Moved, That the House do now adjourn.—(Viscount Cranborne.)

LORD WEDGWOOD

My Lords, on this Motion may I raise a personal issue? I am very loth to do so, but I was publicly traduced yesterday by Lord Winster, who commented on my speech unjustifiably. I seek this, the earliest opportunity of trying to put myself right. Lord Winster said this—I am quoting from his speech in the Official Report: Then there was the statement that the First Army are doing themselves well, that they have all the bread and beer they want and generally having a good time, but not fighting. I wrote the words down—'are having a good time, but not fighting'. The words I actually used are also in the Official Report, and I would call your Lordships' attention to them: It seems to me that in that First Army we have too much organization and too few fighters. Are all these things really necessary? We hear that they are all doing themselves very well—bread and beer, and canteens and libraries, and welfare and entertainments. The War Office take a pride in doing it thoroughly. But that is not fighting. It is all very well for an army of occupation, it is all very well for trench warfare, such as we had in the greater part of the last war. But it is not much use for a mobile war. In the South African war—and many of your Lordships took part in that—you will remember we did pretty well on biscuits and bully for two years, and we wore none the worse for it. I submit to your Lordships that the words which the noble Lord stated he put down are not in that speech. He put down the words having a good time, but not fighting.' If I had used these words they would have been an insult to the common sense of the House as well as to the Army, and they are not there. What I did complain of, and what I complain of still, was that too large a proportion of the Army is engaged behind the lines and too few in the front line.
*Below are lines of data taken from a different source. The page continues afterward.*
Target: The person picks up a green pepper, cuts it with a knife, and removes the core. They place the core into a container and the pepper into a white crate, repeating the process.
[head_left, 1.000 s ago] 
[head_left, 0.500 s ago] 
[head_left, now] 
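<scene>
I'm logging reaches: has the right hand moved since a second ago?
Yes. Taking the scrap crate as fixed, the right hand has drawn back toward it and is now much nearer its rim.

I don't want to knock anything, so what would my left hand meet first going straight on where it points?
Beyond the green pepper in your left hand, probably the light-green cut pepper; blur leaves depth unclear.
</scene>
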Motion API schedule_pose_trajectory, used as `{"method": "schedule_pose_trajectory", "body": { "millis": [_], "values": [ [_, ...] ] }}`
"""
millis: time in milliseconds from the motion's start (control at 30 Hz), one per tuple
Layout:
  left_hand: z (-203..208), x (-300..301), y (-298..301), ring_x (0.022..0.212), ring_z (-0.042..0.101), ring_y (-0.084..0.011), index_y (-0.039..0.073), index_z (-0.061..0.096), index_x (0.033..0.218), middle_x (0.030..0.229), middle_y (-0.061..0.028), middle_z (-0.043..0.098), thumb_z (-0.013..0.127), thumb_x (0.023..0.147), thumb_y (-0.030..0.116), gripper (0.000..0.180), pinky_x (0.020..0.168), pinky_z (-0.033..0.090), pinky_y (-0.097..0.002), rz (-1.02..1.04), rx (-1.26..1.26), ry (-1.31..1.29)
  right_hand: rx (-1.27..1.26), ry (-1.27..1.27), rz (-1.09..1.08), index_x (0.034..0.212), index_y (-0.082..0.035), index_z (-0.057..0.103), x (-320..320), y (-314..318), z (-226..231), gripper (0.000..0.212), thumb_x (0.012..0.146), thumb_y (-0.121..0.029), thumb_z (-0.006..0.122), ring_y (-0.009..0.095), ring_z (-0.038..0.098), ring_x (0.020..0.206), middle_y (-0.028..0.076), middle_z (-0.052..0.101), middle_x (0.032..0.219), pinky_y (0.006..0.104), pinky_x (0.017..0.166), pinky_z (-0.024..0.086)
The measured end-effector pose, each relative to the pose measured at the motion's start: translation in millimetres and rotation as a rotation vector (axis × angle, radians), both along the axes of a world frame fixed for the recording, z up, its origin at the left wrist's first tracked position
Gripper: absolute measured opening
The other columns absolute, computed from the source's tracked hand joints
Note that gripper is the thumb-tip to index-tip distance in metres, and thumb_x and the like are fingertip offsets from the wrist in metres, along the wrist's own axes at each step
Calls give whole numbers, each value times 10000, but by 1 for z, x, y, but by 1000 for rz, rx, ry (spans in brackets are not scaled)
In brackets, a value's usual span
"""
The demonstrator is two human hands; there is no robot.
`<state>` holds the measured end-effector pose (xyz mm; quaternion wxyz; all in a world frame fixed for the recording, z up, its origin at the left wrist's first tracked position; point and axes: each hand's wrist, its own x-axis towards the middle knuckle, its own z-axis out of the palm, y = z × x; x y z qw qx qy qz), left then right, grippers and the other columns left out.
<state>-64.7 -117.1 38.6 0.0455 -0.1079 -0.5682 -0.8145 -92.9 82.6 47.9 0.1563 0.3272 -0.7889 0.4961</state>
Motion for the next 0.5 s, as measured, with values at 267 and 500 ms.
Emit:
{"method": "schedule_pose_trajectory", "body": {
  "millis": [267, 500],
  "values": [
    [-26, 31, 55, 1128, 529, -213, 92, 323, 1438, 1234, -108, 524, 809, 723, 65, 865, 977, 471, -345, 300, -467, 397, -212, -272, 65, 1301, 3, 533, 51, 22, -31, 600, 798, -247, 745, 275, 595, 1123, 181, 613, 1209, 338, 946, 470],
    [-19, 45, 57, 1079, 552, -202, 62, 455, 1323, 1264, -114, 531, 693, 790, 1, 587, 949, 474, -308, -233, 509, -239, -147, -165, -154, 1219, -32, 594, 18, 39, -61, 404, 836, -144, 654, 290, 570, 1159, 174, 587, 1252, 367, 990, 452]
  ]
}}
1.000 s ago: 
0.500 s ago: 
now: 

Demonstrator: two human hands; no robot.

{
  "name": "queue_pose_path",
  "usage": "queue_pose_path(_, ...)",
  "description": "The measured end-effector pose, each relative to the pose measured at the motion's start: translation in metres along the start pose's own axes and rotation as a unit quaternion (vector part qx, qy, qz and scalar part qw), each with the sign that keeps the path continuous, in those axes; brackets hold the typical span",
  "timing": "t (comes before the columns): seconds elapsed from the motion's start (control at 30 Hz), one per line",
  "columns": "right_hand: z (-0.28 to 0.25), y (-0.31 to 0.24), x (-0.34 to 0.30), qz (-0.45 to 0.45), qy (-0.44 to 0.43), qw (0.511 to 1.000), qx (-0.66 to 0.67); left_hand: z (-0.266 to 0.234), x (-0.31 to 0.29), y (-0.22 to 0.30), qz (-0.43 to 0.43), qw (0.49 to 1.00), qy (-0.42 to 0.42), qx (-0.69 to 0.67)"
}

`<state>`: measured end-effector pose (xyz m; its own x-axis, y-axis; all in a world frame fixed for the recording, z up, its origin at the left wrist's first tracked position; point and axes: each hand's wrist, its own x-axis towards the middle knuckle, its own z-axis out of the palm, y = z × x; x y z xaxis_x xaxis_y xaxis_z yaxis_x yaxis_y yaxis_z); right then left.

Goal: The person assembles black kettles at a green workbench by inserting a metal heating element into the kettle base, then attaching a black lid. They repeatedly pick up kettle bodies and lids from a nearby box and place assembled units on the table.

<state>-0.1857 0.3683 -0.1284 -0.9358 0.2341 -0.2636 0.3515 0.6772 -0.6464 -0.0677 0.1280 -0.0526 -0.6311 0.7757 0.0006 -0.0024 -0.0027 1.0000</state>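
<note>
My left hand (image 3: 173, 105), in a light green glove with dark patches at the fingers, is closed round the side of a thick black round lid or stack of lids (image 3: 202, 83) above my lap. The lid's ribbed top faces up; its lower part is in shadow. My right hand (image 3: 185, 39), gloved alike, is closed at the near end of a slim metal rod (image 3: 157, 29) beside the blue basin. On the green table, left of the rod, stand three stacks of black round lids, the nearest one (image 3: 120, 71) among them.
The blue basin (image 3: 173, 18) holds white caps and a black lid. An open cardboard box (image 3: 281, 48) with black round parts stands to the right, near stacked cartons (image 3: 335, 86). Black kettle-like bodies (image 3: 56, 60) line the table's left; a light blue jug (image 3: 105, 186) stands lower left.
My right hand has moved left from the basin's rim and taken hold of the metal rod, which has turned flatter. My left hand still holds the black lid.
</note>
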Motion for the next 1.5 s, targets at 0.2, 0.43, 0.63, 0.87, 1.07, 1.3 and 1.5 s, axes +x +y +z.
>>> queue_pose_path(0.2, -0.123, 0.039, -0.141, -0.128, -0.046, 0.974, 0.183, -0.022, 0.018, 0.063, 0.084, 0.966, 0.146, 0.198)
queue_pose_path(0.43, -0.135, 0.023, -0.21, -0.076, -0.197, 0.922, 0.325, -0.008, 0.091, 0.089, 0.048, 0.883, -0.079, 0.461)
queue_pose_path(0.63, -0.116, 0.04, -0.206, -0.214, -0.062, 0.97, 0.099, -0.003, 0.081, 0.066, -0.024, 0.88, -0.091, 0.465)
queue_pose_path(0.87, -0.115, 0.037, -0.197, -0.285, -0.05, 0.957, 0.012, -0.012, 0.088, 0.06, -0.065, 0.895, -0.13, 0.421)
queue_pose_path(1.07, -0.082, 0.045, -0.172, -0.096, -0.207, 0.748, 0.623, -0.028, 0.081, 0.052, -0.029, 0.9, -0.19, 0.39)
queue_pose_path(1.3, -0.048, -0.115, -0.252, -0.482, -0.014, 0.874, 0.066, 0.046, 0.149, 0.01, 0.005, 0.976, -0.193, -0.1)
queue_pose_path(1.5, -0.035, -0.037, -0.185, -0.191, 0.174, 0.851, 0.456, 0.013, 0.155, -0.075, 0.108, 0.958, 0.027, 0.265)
The second misrepresentation was as follows: That was followed by the statement 'If you cannot invade Italy, because you cannot take Tunis'—these are the significant words or do not want to.' What is this insinuation? That our Expeditionary Force in Tunisia is a feint, or that we are pulling our punch because you cannot take Tunis or do not want to'? What is the suggestion? That the whole Expeditionary Force in Tunisia is engaged in a sham fight and that we really do not want to take Tunis at all? There again, if I had said that, the indignation of the noble Lord would have been shared by the House. What I actually said was quite different. I said: If you cannot invade Italy, either because you cannot take Tunis or because you do not want to, there are plenty of other places where you could be of even more use. I did not put these commas in; they are put in by the reporters. Obviously the whole sense of that remark was, "If you cannot invade Italy because you do not want to"—not Tunis; everyone knows we want to take Tunis. "If you do not want to invade Italy, then invade some other part, and get on with it." It seems to me that that is a perfectly proper statement, Now, my Lords, I expect most of us, after making a speech, are a little doubtful of the exact words we have used, however certain we may be of our meaning. I went down to the Reporters' room at once to look at my speech to correct any folly such as has been attributed to me. Judge of my surprise and pleasure when I found the reporter's draft accurate even to the comma, and differing entirely from the words Lord Winster had written down. I have no objection to acquiring a reputation in your Lordships' House for saying things which may appear indiscreet when I think they should be said in the free Parliament of a free country, and of that I must be the judge, but I do object to being given a reputation for insulting the Army by deliberate misrepresentation or misquotation. I have known the noble Lord for many years in the House of Commons not well but with appreciation of his great ability, though I fear the wit of his early speeches there has turned somewhat sour in later years. We have crossed swords before on non-intervention in Spain, and I have no doubt we shall cross swords again. May I beg him to remember that in seeking to injure my reputation for common sense he risks for himself a very unfortunate reputation?

LORD WINSTER

My Lords, the noble Lord most courteously gave me notice that he intended to raise this matter. I enjoy controversy. I have never before been accused of misrepresentation. The words which I can only say I did write down yesterday, the words to which I refer, were in regard to what was said about the First Army. I am in the recollection of your Lordships who were present when those remarks were made. I think that your Lordships were of my opinion. It seemed to be the sense of the House that unfortunate reflections had been made on the conduct of the First Army, and I think, as the words stand in the Official Report, it will be agreed that they are capable of being construed as bearing that implication: We hear that they are all doing themselves very well—bread and beer, and canteens and libraries, and welfare and entertainments… But that is not fighting. I really think I can hardly be blamed if I received the impression that the First Army was having an extremely good time, and was far more concerned about its beer and welfare than it was about fight- ing. That seemed to be the impression which other noble Lords received besides myself. Again, remembering what was said and especially the manner in which it was said, following on other remarks of the noble Lord's concerning what is happening in North Africa, I certainly think that it was an ambiguous statement quite capable of bearing the interpretation which I placed on it.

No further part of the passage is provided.